Task brief: Print only the lines below, from the very first to the one containing "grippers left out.", exactly as they stand. Do not print pictures.
- - -
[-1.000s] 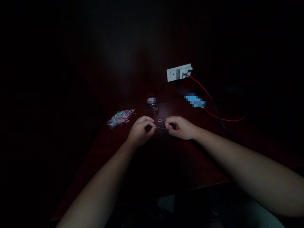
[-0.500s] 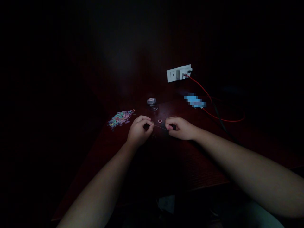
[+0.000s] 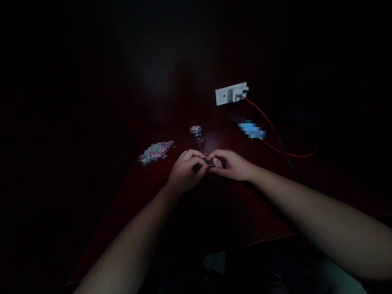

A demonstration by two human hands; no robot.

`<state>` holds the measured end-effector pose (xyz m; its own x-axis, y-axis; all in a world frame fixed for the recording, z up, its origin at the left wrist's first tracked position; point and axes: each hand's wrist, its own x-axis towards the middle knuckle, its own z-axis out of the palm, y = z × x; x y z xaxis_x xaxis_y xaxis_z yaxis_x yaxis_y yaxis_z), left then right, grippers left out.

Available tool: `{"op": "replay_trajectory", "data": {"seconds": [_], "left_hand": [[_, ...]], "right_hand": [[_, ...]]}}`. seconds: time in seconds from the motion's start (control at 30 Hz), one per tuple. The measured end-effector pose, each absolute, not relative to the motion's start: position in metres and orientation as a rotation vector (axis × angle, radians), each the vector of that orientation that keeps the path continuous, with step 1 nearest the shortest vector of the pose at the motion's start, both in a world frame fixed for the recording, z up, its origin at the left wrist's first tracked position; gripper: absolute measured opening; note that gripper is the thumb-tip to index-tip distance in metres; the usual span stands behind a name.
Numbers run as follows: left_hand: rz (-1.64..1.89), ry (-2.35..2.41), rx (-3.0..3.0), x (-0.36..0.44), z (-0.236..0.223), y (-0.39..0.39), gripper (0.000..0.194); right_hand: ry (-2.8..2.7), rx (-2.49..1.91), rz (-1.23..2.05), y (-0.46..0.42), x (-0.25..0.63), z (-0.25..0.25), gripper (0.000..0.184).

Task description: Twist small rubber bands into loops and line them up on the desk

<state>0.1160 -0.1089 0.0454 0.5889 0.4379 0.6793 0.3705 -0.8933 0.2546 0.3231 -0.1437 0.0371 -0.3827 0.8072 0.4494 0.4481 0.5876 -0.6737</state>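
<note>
My left hand [image 3: 187, 170] pinches a small pale rubber band [image 3: 210, 165] between thumb and forefinger. The loop sticks out to the right, slack, towards my right hand [image 3: 231, 164]. That hand's thumb and forefinger are apart around the loop's free end, with the other fingers curled behind; I see no grip on the band. Just beyond the fingertips lies a pink ring-shaped band [image 3: 206, 155], partly covered by my hands. A heap of coloured rubber bands [image 3: 155, 152] is on the table to the left.
A small clear jar with a lid [image 3: 196, 133] stands behind my hands on the dark red table [image 3: 245, 212]. At the back, a white wall socket [image 3: 225, 96] holds a plug with a red cable [image 3: 260, 109]. A blurred blue object [image 3: 251, 129] lies at right.
The rubber band was stretched between both hands and is now slack. My left hand has moved right, close to the right one, whose thumb and forefinger have parted.
</note>
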Motion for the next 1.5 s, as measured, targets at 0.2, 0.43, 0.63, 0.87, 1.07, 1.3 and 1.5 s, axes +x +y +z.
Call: {"op": "replay_trajectory", "data": {"seconds": [0.2,0.43,0.63,0.87,1.07,1.3,1.5], "left_hand": [[1.161,0.642,2.732,0.116,0.047,-0.113,0.004],[1.234,0.697,2.691,0.111,0.045,-0.108,0.003],[1.222,0.700,2.690,0.113,0.044,-0.108,0.002],[1.187,0.667,2.703,0.114,0.045,-0.110,0.002],[1.194,0.665,2.703,0.112,0.044,-0.108,0.002],[1.204,0.706,2.696,0.111,0.044,-0.106,0.004],[1.238,0.735,2.695,0.110,0.043,-0.104,0.005]], "right_hand": [[-2.079,-0.998,0.538,-0.138,0.330,0.035,0.022],[-1.970,-1.060,0.500,-0.134,0.338,0.037,0.019],[-1.982,-1.004,0.590,-0.140,0.333,0.039,0.019],[-2.032,-0.986,0.501,-0.144,0.327,0.042,0.015],[-2.040,-1.007,0.491,-0.144,0.327,0.043,0.015],[-2.018,-0.985,0.511,-0.144,0.329,0.042,0.010],[-1.975,-0.978,0.537,-0.145,0.330,0.040,0.008]]}}
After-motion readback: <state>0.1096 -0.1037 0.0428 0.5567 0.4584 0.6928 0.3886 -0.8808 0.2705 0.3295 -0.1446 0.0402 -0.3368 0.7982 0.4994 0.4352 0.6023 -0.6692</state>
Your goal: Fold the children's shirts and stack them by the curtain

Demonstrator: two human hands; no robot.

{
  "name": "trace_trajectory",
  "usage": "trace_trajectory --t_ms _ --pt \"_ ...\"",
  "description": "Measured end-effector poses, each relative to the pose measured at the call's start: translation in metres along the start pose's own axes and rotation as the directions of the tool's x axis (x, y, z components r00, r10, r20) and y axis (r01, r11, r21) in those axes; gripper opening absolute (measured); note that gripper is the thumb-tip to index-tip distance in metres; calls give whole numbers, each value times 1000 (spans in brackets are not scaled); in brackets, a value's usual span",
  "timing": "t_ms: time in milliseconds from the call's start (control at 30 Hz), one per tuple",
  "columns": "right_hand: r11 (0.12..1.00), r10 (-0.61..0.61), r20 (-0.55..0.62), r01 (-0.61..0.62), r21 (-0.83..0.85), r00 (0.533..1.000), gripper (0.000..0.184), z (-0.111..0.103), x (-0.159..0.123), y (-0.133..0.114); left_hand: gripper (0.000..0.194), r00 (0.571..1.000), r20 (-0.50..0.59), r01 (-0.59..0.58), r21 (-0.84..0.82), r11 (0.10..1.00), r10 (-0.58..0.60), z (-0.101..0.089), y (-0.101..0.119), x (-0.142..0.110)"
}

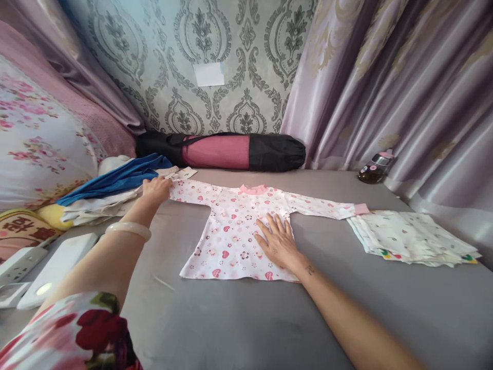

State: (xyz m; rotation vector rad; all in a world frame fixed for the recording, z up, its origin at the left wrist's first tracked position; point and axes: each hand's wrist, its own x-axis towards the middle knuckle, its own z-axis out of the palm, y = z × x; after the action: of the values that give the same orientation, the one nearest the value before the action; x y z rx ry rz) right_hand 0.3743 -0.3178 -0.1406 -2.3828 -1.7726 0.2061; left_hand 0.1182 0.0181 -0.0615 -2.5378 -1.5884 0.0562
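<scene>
A small long-sleeved shirt [239,236], white with pink hearts and flowers and a pink collar, lies spread flat with both sleeves stretched out sideways. My left hand [157,189] is closed over the end of the sleeve on the left, hiding its cuff. On the right side of the shirt's body, my right hand [276,241] rests palm down, fingers spread. The other sleeve's pink cuff [361,209] touches the edge of a stack of folded white patterned clothes [412,236].
Beyond my left hand lies a pile of clothes with a blue garment [115,180] on top. A rolled pink mat in a black bag [215,151] lies along the wall. A bottle [375,167] stands back right. A power strip [23,264] and a white box [57,270] are at left.
</scene>
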Motion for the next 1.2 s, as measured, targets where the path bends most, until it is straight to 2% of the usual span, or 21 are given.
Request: trace_trajectory --t_ms 200,333,400,467,633,733,833,933,1000,1067,1200 --pt "1000 0 2 0 2 1000 65 0 -1 0 34 998 52 36 51 998 -38 17 7 0" --pt "1000 -6 -1 6 16 1000 66 0 -1 0 32 998 -36 63 134 989 -59 21 17 -9" --pt "1000 -8 2 8 25 1000 67 -1 -1 0 33 995 -78 73 85 994 -66 21 27 -17" --pt "999 -2 13 2 32 1000 66 -1 -2 0 33 995 -68 68 -6 998 -68 23 41 -28" --pt "993 -41 9 40 110 999 63 -7 -3 1 28 993 115 55 -324 945 -19 29 78 -68" --pt "952 -46 -46 58 300 998 59 -13 1 8 25 990 140 64 -381 922 -11 31 94 -97" --pt "852 76 -116 -4 524 990 55 -18 7 24 27 991 131 73 -389 918 -23 30 104 -126" --pt "787 268 -180 -107 607 947 52 -23 6 44 31 989 143 92 -374 923 -41 28 108 -150" --pt "790 390 -180 -228 570 903 47 -26 -3 54 34 986 160 108 -369 923 -52 27 109 -162" --pt "805 445 -139 -327 495 885 44 -28 -19 57 41 984 169 114 -385 916 -52 27 108 -173" --pt "865 397 -70 -348 362 915 41 -32 -55 41 56 989 143 88 -428 899 -28 26 108 -192"
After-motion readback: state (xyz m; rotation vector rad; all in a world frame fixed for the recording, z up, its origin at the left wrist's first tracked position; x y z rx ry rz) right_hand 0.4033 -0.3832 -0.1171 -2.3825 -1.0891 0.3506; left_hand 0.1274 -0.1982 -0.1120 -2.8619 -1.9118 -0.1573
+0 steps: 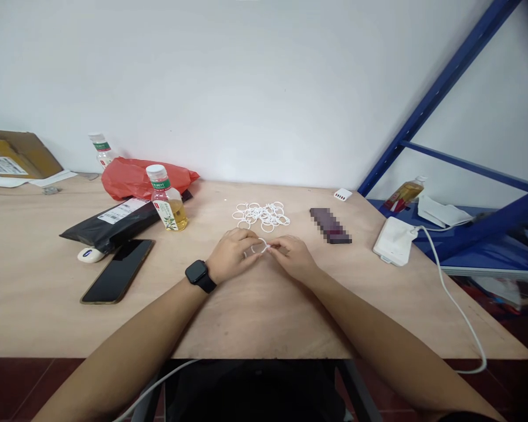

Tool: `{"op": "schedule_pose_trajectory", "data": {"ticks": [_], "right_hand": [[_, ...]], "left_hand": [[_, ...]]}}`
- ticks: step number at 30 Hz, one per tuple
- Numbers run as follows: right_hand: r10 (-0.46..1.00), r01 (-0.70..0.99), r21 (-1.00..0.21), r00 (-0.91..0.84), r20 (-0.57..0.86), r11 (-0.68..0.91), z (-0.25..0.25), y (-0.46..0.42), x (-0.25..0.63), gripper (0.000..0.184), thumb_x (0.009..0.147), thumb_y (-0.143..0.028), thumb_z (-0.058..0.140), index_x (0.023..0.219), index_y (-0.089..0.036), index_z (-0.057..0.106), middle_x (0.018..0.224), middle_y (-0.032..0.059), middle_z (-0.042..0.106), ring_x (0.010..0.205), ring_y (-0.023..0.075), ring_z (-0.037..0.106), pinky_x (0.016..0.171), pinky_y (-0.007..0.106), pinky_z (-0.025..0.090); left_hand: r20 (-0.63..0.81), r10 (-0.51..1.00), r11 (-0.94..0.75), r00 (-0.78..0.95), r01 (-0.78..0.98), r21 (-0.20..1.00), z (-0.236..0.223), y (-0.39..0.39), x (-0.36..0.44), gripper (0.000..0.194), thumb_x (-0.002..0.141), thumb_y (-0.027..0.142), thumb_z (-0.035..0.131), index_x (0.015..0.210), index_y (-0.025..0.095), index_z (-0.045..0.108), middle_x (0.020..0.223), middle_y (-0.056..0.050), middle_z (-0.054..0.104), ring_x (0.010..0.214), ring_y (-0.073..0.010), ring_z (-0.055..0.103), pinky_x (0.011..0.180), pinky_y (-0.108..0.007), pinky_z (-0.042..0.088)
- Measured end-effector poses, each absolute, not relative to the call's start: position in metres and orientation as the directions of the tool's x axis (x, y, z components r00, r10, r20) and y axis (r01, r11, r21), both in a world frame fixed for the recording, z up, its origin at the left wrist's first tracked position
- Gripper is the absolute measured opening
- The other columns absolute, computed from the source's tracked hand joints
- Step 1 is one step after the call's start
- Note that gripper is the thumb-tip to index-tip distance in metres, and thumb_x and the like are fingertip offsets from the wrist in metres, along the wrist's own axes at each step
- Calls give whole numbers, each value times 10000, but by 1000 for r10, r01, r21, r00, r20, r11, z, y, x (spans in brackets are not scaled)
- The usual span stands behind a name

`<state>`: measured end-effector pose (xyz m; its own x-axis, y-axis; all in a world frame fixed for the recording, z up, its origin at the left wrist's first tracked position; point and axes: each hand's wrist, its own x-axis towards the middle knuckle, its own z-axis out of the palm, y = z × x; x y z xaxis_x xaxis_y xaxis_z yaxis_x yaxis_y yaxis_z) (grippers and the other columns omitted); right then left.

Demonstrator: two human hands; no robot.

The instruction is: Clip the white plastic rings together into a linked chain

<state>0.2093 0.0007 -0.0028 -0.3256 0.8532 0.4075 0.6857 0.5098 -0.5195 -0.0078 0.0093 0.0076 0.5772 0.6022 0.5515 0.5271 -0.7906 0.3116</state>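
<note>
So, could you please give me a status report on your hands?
Left hand and right hand pinching white rings. Ring pile just beyond. Nearest bottle upright, off left.

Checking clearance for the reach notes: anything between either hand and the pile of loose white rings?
Nothing visible. The pile of white rings lies just beyond the left hand and right hand, with only bare tabletop between. Nearest items, the bottle to the left and the dark pixelated item to the right, are clear of that gap.
</note>
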Motion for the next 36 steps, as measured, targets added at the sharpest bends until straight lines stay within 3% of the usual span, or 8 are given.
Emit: {"op": "schedule_pose_trajectory", "data": {"ticks": [4,9,13,21,24,29,33,36], "right_hand": [[835,554,-627,-322,446,548,2,-14,197,128,891,-280,603,920,-246,722,885,23,741,837,182,670,816,322,490],[891,362,-824,-297,342,437,-1,-15,201,146,872,-345,631,892,-235,725,854,13,744,783,170,682,713,281,520],[917,272,-894,-285,279,356,-5,-13,202,190,841,-395,658,841,-212,710,807,20,733,736,168,666,671,284,523],[939,240,-913,-185,289,329,-12,-8,195,232,810,-418,669,886,-201,695,821,32,724,733,172,664,684,299,535],[925,406,-833,-224,308,376,-13,3,206,245,850,-403,620,981,-206,685,886,43,725,798,186,673,744,320,537],[883,780,-468,-220,415,414,-17,36,238,377,897,-289,512,1255,-203,591,1284,96,619,1214,265,525,1051,444,389],[955,931,-278,-170,244,237,-25,50,251,535,904,-361,512,1423,-249,442,1482,99,440,1359,354,359,1092,546,277],[954,945,-205,-210,212,253,-29,48,250,477,937,-369,459,1403,-266,468,1476,77,451,1361,352,345,1096,552,240]], "left_hand": [[576,604,-793,551,494,358,8,7,-6,193,907,365,592,963,216,701,969,-60,705,902,-193,631,842,-371,461],[546,627,-779,556,418,468,11,5,-4,224,931,366,560,873,210,710,877,-37,725,836,-160,644,819,-330,469],[499,660,-746,561,415,521,14,2,-2,240,933,367,546,848,203,700,860,-38,723,819,-159,644,812,-325,481],[437,664,-746,606,499,441,15,1,-2,334,840,385,628,1128,218,638,1101,-55,701,1018,-219,629,921,-381,449],[401,693,-721,599,589,365,15,3,-4,279,826,324,603,1077,218,662,1057,-52,705,979,-224,629,914,-393,439],[301,764,-641,571,723,256,12,8,-12,241,786,257,580,995,225,696,1010,-60,698,966,-250,616,942,-437,411],[270,793,-608,546,740,288,7,11,-13,286,837,459,583,912,209,699,957,-71,699,937,-247,622,919,-424,425],[272,787,-616,554,720,319,4,13,-12,404,840,582,564,886,202,693,927,-71,697,916,-236,624,906,-409,433]]}}
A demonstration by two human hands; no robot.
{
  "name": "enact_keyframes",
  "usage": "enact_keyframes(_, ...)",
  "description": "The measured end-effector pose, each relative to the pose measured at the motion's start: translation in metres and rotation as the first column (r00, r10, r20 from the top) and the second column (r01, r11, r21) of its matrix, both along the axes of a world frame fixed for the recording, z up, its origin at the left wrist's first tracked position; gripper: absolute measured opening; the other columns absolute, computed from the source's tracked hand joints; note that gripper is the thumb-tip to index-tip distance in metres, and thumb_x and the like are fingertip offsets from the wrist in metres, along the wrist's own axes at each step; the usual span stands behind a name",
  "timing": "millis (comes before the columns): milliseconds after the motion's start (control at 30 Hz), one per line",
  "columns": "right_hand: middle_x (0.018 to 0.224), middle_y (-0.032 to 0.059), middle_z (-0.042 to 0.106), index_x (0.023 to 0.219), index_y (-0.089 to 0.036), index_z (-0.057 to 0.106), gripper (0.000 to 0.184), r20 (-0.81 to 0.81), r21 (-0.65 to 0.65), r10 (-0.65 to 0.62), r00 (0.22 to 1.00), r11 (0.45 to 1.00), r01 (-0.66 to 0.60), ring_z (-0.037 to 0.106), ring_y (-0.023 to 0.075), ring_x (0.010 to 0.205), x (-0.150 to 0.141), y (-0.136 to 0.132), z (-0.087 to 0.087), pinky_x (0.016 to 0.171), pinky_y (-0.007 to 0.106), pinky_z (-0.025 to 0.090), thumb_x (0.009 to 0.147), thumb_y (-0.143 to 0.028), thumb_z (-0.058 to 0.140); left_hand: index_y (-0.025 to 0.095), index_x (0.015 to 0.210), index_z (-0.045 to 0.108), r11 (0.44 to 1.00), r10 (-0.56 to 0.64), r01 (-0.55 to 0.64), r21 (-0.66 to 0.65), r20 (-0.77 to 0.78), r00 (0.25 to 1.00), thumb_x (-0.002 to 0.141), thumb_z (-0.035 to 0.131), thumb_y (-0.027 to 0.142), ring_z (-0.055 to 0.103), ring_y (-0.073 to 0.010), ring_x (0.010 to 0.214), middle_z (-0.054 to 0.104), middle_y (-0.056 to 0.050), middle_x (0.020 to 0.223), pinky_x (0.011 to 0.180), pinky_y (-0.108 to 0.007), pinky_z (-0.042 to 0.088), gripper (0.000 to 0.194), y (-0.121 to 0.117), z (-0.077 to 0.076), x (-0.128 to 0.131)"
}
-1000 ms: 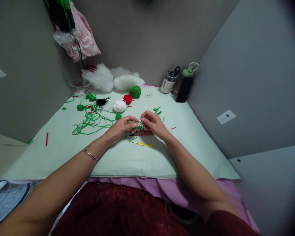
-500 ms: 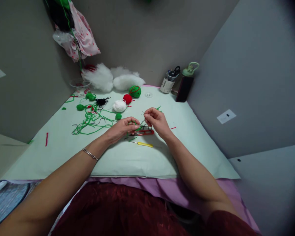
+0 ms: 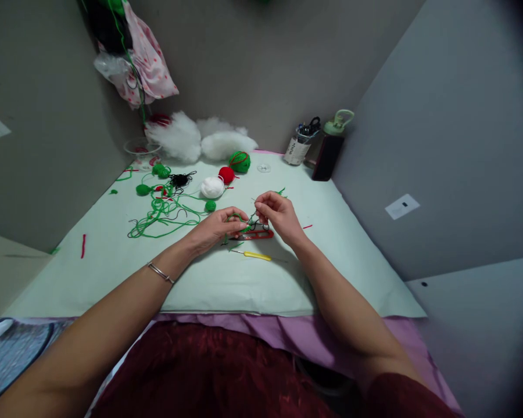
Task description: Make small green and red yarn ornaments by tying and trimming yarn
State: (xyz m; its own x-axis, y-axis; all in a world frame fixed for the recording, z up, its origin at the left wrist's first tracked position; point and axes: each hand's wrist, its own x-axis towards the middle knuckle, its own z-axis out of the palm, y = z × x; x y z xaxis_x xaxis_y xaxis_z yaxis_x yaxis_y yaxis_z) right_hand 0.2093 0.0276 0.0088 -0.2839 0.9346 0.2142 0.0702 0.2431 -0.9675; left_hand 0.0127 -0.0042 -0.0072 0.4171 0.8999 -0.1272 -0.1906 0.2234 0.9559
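My left hand is closed in a pinch on a small green crocheted piece in the middle of the pale green mat. My right hand is pinched shut just to its right, holding a thin needle with dark thread that runs down to the green piece. Red thread snips lie right under both hands. A yellow-handled crochet hook lies a little nearer to me.
Loose green yarn tangles at the left. White, red and green yarn balls sit further back, with white stuffing by the wall. A jar and a dark bottle stand at the back right.
My right hand drew away from the left, up and to the right, pulling the thread taut. It has hardly shifted in the last half second. The left hand stayed put.
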Motion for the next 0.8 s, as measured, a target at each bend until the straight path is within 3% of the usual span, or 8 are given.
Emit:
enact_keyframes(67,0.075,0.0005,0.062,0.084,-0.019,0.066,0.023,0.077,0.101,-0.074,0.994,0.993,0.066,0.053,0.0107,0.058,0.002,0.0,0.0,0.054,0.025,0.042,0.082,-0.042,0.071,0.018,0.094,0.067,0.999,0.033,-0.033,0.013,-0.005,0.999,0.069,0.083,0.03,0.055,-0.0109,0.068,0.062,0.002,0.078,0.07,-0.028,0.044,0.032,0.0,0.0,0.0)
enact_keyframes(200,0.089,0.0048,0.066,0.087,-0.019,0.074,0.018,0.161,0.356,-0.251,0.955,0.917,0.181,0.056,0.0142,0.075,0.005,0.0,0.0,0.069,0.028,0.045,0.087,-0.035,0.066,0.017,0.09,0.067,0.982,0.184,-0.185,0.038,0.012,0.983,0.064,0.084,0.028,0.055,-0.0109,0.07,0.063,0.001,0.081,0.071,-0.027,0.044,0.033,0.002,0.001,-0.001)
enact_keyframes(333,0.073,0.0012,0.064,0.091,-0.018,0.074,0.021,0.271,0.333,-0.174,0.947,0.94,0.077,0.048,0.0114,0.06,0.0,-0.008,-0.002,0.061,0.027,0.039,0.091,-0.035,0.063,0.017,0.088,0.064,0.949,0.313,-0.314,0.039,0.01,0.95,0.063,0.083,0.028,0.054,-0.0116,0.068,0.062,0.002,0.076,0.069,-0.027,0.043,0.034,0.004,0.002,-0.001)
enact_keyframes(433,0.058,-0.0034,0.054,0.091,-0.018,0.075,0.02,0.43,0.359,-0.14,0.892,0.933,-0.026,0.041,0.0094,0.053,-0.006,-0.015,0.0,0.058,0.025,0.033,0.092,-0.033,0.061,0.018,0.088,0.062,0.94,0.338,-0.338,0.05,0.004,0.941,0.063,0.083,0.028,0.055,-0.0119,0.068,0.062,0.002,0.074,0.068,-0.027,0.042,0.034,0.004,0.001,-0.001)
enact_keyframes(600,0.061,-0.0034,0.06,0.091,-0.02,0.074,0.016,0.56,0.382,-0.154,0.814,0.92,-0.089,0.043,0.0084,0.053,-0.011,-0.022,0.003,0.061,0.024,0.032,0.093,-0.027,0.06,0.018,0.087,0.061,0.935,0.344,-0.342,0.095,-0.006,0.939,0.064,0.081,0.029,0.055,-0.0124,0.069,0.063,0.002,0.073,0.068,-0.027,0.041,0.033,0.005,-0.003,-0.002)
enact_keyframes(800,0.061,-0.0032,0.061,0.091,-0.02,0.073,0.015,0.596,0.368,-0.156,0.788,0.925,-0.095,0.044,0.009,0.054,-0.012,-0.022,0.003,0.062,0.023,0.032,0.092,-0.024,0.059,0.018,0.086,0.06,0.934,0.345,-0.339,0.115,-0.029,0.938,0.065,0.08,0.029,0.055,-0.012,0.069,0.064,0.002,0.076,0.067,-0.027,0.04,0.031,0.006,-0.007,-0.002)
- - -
Solution to this exercise:
[-1.000s] 
[-0.500s] 
[+0.000s] 

A demonstration by two human hands; no robot.

`<state>` holds the measured end-effector pose (xyz m; its own x-axis, y-axis; all in a world frame fixed for the recording, z up, its origin at the left wrist's first tracked position; point and axes: each hand's wrist, its own x-axis towards the middle knuckle, its own z-axis out of the palm, y = z × x; x y z xaxis_x xaxis_y xaxis_z yaxis_x yaxis_y yaxis_z), left then right, grippers left out.

This exercise is now fully answered.